*** Given information Section Begins ***

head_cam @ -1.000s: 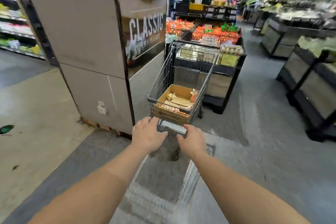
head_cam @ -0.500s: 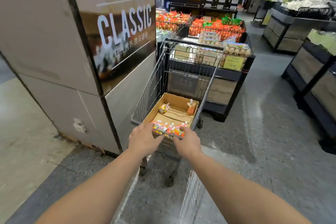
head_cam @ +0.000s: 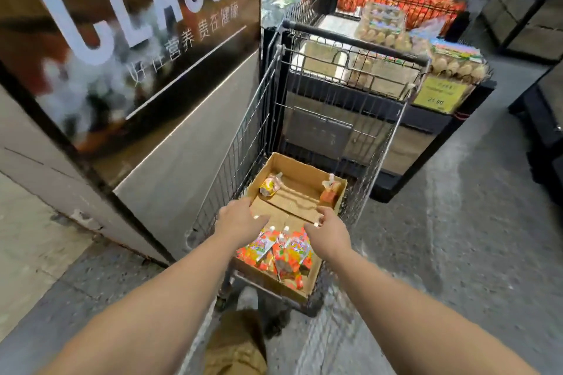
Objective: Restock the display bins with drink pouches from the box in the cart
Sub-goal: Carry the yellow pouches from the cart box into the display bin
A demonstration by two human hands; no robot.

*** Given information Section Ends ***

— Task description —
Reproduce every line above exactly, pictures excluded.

— Solution to this problem —
head_cam @ -1.000s: 
head_cam @ -0.500s: 
head_cam @ +0.000s: 
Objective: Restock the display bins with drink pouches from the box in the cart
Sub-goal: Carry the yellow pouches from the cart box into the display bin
A demonstration by two human hands; no robot.

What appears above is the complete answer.